Один из противников Евтихия, Феодорит, епископ города Кир, одновременно с Флавианом осужденный собранием в Эфесе, заточенный в монастырь и преследуемый за веру, обосновывал свои верования во многих письмах к константинопольским монахам. Феодорит писал им, что его вера – это вера папы Льва, а чтобы не оставалось никаких сомнений в его православии, он послал своего экзарха Алипия к римскому епископу, которому адресовал самые пышные похвалы и которого горячо просил рассмотреть его Символ веры.

«Если Павел, этот глашатай истины и труба Святого Духа, разыскал великого Петра, чтобы попросить его решить вопрос о соблюдении закона антиохийскими христианами, насколько нужней мне, смиренному и ничтожному, обратиться к вашему Апостольскому престолу, чтобы получить лекарство для ран церкви. Другие города знамениты своей величиной, своей красотой, числом своих обитателей… Рим обладает гробницей наших отцов и общих учителей Петра и Павла – гробницей, которая освещает души верующих. Эта блаженная божественная пара родилась на Востоке и распространяет свой свет во все стороны, но именно на Западе они добровольно пошли на смерть, именно с Запада они теперь освещают весь мир. Я ожидаю своего приговора от вашего Апостольского престола, я заклинаю Вас, Ваша Святость, помочь мне, тому, кто взывает к Вашему справедливому и беспристрастному суду, и приказать мне приехать в Вам, чтобы я смог доказать, что мое учение проложено по следам апостолов».

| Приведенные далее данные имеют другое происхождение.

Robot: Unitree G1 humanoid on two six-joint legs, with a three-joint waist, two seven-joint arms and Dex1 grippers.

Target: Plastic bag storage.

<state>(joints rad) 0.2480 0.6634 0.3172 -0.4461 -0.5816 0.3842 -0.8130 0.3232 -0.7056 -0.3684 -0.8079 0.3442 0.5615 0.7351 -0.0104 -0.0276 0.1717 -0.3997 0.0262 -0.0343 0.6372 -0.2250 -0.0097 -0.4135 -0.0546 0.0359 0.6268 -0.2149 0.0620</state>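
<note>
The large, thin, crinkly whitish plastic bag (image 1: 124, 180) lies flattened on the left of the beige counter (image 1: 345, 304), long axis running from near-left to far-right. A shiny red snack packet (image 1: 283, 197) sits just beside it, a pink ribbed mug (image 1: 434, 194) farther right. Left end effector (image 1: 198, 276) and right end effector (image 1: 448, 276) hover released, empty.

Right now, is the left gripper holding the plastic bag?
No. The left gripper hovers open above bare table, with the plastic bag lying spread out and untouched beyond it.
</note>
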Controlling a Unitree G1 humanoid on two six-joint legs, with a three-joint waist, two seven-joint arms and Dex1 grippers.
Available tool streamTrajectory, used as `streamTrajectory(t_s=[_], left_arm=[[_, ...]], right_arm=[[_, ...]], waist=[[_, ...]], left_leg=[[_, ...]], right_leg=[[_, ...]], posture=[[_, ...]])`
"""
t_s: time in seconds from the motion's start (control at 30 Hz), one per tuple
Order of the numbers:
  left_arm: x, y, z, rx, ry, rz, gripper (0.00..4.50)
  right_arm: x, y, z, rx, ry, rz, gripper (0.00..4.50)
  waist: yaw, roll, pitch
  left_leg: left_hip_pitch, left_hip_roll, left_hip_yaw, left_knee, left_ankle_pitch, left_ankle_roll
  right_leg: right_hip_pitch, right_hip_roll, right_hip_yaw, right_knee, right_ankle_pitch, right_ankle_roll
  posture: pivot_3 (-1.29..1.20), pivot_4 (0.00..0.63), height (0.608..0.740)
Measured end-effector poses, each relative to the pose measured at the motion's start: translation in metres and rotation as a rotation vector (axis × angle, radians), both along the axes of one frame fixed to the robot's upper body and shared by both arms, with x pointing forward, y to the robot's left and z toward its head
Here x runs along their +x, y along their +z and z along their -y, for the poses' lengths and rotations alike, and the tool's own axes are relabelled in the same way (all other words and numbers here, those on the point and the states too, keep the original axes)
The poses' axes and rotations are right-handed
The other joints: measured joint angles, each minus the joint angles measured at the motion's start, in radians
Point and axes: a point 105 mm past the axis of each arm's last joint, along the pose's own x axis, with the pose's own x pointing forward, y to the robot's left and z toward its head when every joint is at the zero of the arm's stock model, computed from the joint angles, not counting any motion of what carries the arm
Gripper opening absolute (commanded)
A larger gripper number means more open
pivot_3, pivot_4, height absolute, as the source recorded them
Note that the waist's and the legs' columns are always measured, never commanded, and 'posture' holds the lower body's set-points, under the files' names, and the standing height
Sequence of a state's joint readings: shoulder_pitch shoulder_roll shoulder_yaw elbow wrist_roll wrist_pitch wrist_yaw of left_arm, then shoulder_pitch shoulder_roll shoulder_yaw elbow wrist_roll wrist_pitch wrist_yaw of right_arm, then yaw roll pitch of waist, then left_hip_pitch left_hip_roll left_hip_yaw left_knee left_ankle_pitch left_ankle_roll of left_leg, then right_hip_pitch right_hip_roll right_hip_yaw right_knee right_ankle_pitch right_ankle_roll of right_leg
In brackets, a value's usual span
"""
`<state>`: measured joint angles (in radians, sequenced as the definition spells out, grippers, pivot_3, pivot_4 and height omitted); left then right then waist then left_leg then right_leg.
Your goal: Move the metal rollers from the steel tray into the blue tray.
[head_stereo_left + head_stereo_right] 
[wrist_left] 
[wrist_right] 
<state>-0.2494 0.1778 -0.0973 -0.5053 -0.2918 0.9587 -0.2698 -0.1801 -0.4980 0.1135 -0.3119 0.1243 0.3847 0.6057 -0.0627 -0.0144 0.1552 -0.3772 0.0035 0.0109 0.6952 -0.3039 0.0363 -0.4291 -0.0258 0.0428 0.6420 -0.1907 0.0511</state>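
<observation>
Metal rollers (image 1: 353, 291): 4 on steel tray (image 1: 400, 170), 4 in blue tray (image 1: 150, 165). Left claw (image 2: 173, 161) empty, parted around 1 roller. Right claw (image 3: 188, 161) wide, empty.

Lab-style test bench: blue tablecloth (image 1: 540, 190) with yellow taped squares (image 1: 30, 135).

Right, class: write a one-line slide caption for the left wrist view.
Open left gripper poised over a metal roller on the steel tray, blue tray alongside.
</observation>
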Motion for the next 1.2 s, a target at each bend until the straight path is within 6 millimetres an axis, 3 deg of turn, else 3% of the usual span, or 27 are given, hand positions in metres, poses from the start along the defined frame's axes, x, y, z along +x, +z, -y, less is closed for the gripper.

Один монах, еще в Египте ставший пропагандистом монофизитских учений, Тимофей по прозвищу Элур, что значит «кот», после смерти Маркиана (457) сумел взойти на престол александрийских патриархов. Феофан рассказывает, что этот Тимофей был большим знатоком магии, по ночам обходил кельи, называя монахов по именам, выдавал себя за ангела, посланного с небес, чтобы дать им совет не общаться с патриархом Протерием, отречься от Халкидонского собора и сделать александрийским патриархом монаха Тимофея. В примечаниях Гоара к книге Феофана сказано, что свое прозвище Тимофей получил за то, что бродил по ночам, словно кот. Два года он сеял смуту в этой церкви, преследуя православных, причем с особым ожесточением – служителей церкви и монахов. В конце 459 года император Лев Первый отправил его в изгнание, но Василиск (475–477) вернул его оттуда и опять возвел на престол александрийских епископов. Его торжественный въезд в Константинополь, интриги при дворе и старания получить для себя одну из столичных церквей, его речи против Халкидонского собора – в общем, множество поступков, на которые папа Лев жаловался уже во время первого приезда Тимофея в столицу императоров, вызвали сильнейшее волнение среди духовенства, монахов и народ.